Pull every line with the word "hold" out of the entries below.

=== Begin Enclosure ===

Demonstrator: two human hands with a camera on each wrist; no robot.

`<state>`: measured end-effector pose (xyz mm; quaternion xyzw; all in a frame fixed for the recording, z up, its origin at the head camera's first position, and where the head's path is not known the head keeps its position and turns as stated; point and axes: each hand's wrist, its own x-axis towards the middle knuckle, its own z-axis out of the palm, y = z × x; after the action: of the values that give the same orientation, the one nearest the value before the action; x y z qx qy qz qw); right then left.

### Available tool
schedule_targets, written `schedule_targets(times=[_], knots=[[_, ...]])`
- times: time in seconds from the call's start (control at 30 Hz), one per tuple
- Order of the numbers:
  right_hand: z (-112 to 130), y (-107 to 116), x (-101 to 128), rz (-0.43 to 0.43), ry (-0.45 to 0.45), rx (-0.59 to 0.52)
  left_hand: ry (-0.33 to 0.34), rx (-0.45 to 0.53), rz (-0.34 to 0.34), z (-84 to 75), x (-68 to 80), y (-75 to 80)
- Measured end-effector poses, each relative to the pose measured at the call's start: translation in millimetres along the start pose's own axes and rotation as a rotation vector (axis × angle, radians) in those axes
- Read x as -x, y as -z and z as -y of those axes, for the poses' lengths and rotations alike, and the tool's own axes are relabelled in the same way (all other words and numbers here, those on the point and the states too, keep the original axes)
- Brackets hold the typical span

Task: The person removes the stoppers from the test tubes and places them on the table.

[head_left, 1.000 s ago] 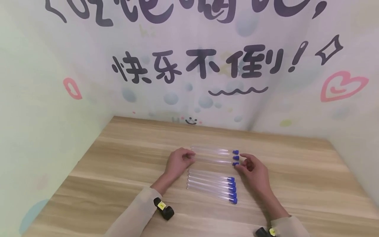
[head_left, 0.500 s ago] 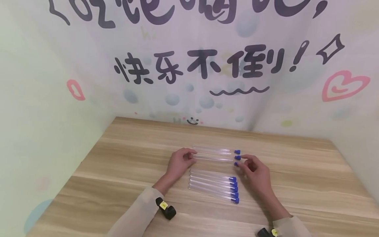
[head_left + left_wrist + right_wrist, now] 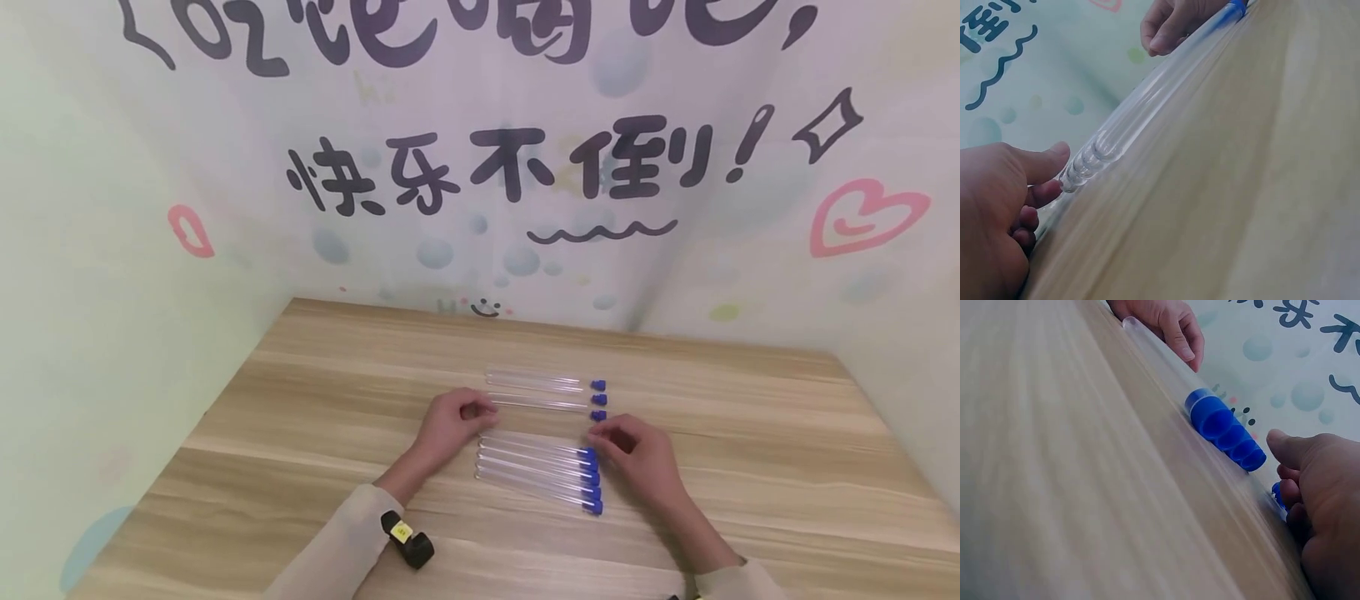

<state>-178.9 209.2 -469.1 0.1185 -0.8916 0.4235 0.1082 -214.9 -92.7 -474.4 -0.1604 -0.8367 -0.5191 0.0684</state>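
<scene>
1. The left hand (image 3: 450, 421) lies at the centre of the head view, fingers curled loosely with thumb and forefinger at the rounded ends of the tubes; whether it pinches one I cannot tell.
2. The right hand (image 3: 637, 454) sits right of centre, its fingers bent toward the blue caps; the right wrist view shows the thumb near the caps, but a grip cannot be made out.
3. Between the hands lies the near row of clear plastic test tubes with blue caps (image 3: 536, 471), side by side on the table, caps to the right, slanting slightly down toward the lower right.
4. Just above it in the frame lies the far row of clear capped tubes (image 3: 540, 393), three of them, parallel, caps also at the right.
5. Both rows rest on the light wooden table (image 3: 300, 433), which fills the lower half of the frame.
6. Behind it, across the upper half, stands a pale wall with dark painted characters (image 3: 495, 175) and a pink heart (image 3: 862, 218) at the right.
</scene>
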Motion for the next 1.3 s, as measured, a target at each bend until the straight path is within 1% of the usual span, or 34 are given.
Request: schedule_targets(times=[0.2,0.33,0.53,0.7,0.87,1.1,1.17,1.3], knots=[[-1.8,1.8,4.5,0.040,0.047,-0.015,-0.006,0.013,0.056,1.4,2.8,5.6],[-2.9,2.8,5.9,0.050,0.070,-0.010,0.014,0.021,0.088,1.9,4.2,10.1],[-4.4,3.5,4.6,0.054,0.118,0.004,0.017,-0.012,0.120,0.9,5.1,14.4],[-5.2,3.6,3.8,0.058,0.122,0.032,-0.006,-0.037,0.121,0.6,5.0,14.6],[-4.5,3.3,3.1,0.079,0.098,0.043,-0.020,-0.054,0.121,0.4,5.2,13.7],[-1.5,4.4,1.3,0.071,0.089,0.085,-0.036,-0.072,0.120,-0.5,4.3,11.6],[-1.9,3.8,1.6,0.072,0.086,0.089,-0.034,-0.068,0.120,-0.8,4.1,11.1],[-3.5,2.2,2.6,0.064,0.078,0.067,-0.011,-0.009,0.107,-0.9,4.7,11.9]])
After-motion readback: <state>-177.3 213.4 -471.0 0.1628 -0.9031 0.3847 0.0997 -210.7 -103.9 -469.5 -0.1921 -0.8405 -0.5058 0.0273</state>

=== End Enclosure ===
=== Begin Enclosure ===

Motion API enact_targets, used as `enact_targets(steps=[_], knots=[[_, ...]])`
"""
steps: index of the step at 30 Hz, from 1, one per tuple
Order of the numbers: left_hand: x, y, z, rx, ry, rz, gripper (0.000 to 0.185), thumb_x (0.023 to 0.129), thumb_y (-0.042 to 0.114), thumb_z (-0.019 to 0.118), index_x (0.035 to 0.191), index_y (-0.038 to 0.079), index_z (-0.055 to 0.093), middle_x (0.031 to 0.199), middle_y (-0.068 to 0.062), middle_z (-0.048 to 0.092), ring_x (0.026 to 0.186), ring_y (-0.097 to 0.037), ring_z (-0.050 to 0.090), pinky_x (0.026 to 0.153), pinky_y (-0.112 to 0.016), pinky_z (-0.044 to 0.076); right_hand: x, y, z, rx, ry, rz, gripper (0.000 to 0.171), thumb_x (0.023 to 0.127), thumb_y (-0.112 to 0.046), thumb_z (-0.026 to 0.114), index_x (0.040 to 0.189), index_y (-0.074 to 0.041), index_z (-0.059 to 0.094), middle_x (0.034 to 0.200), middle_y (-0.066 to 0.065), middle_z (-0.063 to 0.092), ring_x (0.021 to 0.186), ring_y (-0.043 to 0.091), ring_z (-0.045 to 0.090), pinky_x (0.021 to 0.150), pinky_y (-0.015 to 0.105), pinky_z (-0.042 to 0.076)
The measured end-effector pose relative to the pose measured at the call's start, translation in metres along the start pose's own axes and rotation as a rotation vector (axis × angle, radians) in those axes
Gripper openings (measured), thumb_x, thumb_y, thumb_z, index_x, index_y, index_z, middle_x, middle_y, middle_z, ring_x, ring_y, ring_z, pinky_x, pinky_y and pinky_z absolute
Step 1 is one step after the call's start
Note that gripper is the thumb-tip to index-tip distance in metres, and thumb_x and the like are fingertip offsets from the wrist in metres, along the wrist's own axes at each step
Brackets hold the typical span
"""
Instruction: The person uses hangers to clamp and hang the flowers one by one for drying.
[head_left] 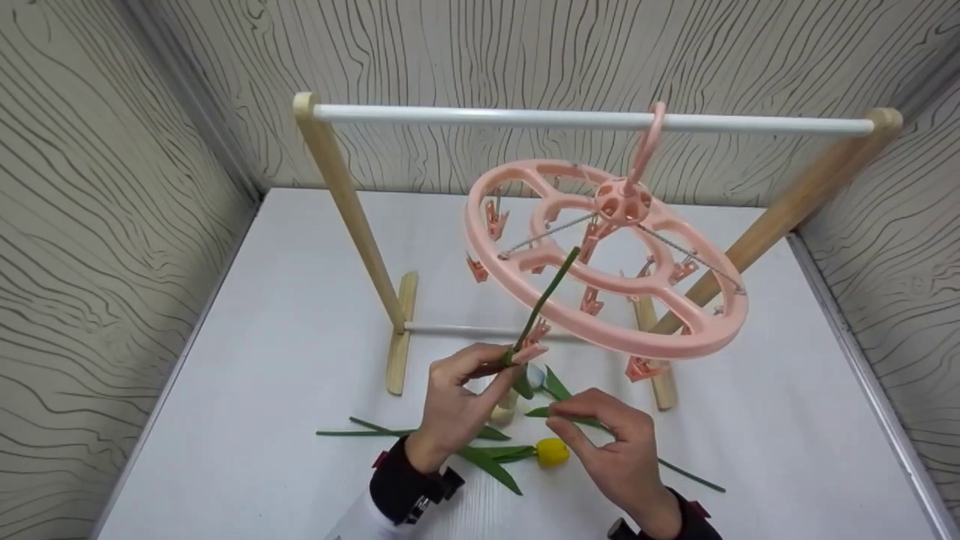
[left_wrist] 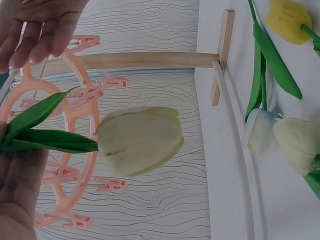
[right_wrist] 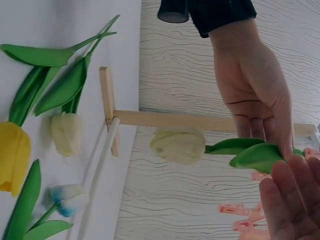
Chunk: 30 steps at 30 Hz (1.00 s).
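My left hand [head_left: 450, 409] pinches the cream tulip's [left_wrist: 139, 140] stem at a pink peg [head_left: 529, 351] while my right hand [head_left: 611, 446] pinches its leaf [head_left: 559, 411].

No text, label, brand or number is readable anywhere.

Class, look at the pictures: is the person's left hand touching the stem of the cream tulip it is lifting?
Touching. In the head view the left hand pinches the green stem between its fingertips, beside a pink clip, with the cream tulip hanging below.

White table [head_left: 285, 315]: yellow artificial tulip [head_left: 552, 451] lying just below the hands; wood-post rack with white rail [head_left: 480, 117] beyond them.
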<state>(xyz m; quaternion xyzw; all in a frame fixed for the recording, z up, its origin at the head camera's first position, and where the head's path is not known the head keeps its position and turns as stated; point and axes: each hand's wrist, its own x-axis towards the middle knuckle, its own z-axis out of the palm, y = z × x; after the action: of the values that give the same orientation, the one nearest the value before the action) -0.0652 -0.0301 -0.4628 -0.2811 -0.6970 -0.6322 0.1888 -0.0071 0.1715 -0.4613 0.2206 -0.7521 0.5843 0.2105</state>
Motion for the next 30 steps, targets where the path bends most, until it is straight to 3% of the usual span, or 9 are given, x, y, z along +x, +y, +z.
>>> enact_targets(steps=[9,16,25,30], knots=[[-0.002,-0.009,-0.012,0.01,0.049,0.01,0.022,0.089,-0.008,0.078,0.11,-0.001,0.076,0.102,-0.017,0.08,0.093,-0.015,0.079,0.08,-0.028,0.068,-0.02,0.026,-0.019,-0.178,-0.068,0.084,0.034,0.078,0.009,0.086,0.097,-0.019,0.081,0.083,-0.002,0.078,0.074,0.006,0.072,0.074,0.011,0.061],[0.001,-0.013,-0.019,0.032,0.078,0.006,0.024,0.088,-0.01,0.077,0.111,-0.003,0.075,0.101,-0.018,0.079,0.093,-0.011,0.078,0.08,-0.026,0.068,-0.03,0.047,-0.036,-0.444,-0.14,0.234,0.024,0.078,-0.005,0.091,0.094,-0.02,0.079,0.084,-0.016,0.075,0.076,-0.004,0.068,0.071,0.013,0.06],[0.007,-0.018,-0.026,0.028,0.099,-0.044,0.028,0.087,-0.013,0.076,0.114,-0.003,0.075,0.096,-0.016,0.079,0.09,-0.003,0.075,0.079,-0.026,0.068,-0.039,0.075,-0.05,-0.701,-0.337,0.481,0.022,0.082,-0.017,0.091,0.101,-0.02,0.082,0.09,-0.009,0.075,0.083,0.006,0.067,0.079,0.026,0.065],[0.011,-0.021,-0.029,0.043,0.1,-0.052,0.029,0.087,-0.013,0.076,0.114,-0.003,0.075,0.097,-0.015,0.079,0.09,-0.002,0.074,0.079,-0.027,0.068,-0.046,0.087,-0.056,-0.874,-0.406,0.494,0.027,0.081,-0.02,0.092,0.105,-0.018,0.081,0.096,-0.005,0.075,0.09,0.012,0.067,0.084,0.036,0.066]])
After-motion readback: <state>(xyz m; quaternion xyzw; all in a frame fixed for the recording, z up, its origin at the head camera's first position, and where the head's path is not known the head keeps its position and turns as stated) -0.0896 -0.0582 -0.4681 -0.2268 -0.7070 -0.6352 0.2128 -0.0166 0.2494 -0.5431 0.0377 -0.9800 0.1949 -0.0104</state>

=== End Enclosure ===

→ **Task solution**:
- Brackets hold the typical span
Brackets hold the typical span

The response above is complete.